Today is one of those round number days the market loves to get excited about. No, not the Nasdaq Composite index reaching 17,000 – that happened a couple days ago and since then the index has given back the prize, currently trading around 16,800 as we write this. Today’s round number action takes place in the bond market. The Treasury yield curve has been inverted between the 10-year and 2-year maturities for 500 days, as of today, and will in almost all likelihood be adding to that total in the days and weeks (and months?) ahead.
This round number event is particularly salient as it will prompt another session of opining among market pundits as to whether this marks the end of the inverted yield curve’s usefulness as a recession warning. Is it the end for this fabled signal of stormy weather ahead? We decided to look at the numbers, going back to all the US recessions that have happened in the course of our working careers. Our opinion: not quite dead, but not at all well.
Inversions By The Numbers
Here are the numbers. Prior to the current inversion, which started in 2022, the 10-2 curve has inverted on four occasions since 1987. Each of these occasions was followed by a recession (with one asterisk, which we will get to in a moment).
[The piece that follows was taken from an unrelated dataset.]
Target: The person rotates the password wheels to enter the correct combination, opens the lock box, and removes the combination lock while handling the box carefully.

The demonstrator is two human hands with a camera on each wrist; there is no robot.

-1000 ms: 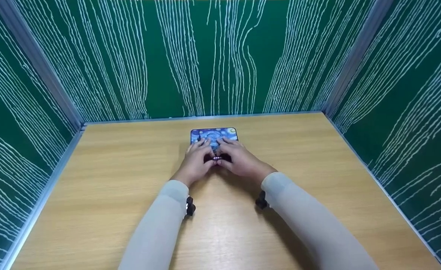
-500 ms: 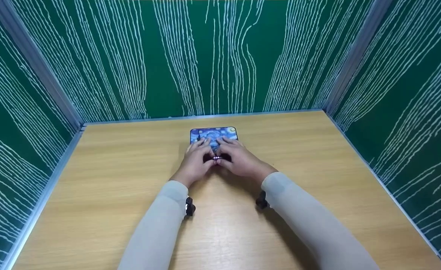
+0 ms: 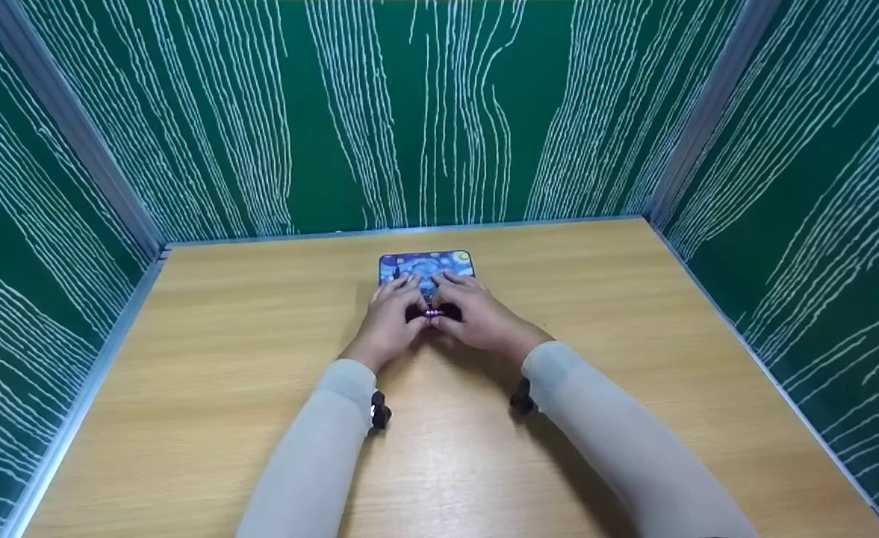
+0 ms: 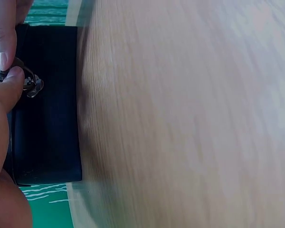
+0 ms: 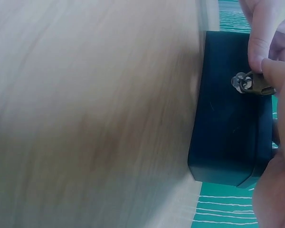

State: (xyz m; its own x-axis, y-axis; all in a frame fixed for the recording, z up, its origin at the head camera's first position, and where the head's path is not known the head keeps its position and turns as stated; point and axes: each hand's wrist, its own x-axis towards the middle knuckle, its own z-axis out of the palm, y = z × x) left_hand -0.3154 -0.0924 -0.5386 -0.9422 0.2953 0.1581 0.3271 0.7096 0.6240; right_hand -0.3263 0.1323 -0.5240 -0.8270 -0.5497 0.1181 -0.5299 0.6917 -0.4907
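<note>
A box (image 3: 428, 264) with a blue, painted swirling-sky lid sits near the back of the table. Its dark front wall (image 5: 223, 128) carries a small metal hasp (image 5: 238, 82). A brass-coloured combination padlock (image 5: 261, 86) hangs from that hasp, turned up at the lid's front edge. My left hand (image 3: 390, 317) pinches the padlock from the left with its thumb (image 4: 13, 80), its other fingers lying over the lid. From the right my right hand (image 3: 484, 317) pinches it too, thumbtips almost meeting. The hands cover much of the lid and part of the padlock.
The wooden table (image 3: 245, 403) runs toward me under both forearms. Green panels (image 3: 342, 179) with white wavy lines stand at the back and both sides, joined by grey metal posts (image 3: 708, 112). A dark wrist device (image 3: 380, 410) sits under each sleeve.
Both hands stay at the padlock, and the box keeps its place. The head view has shifted very slightly; any small finger movement is too slight to see.
</note>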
By one measure, the total number of days in which the curve stayed inverted, something does seem to be seriously off. The 500 days of inversion in the current environment includes 498 consecutive days beginning on July 5, 2022 (the other two days occurred in April of the same year, with the curve resuming its normal shape before inverting for good on July 5). That is far, far longer than any prior period. Prior to this, the maximum total number of pre-recession inversion days was 253, before the 2008 recession, and within that period the maximum number of consecutive days was 157.
By another measure, though, it still may be too early to conclude that the current stretch of 500+ days will end without a recession. Here it is important to note that, for example, the curve inverted for the first time nearly three years before the recession of 2001. That recession officially started on April 2, 2001. The curve first inverted ahead of that on June 10, 1998. It inverted almost two years before the Great Recession of 2008, on December 27, 2005 (the official start date for that recession was January 2, 2008). By this measure, we could perhaps mark a sell-by date of around April 2025. If a recession hasn’t happened by then, three years after the curve first went negative, we would be prepared to consign the predictive powers of the inverted yield curve to the graveyard of metrics past (perhaps alongside the value bias and the small cap factor…).
False Positives and Pandemic Distortions
Now we come back to that asterisk we briefly noted above. Prior to 2020, one of the selling points of the inversion signal was the absence of false positives. Look again at the above chart. In those long growth cycles of the 1990s and the 2010s there was not one single instance of a 10-2 inversion apart from the ones signaling a recession. But in August 2019 the curve inverted for an ever-so-brief period of time, a grand total of five days between August 23 and September 2. That generated a lot of discussion at the time about the potential imminence of a recession.
We did have a recession, of course, in 2020. But not for any reason that could have been anticipated in September 2019, since that was four months before the appearance of the SARS Covid-19 virus in Wuhan, China and the subsequent global pandemic, the pandemic being the one and only reason why that recession of March 2020 happened (and lasted all of two months, a record in brevity).
So that brief period of inversion was, in fact, a false positive. Meaning that if the current inversion winds up conclusively without a recession to name – which we think is more likely than not – it will not be the first false positive, just the longest one.
The pandemic left in its wake a good deal of human suffering, but it also did a number on economic statistics. The highest unemployment rate of the postwar period happened during this brief period, as did the sharpest decline in real GDP growth. Supply chain bottlenecks and a flood of fiscal relief to households and businesses produced the highest period of inflation since the 1970s. Interest rates were kept artificially low for an extended period of time, then abruptly raised by the Fed in order to tame that inflation. Perhaps it is simply asking too much for metrics that worked in a different world to keep serving as reliable signals. In a world of noise, those signals are faint and hard to detect.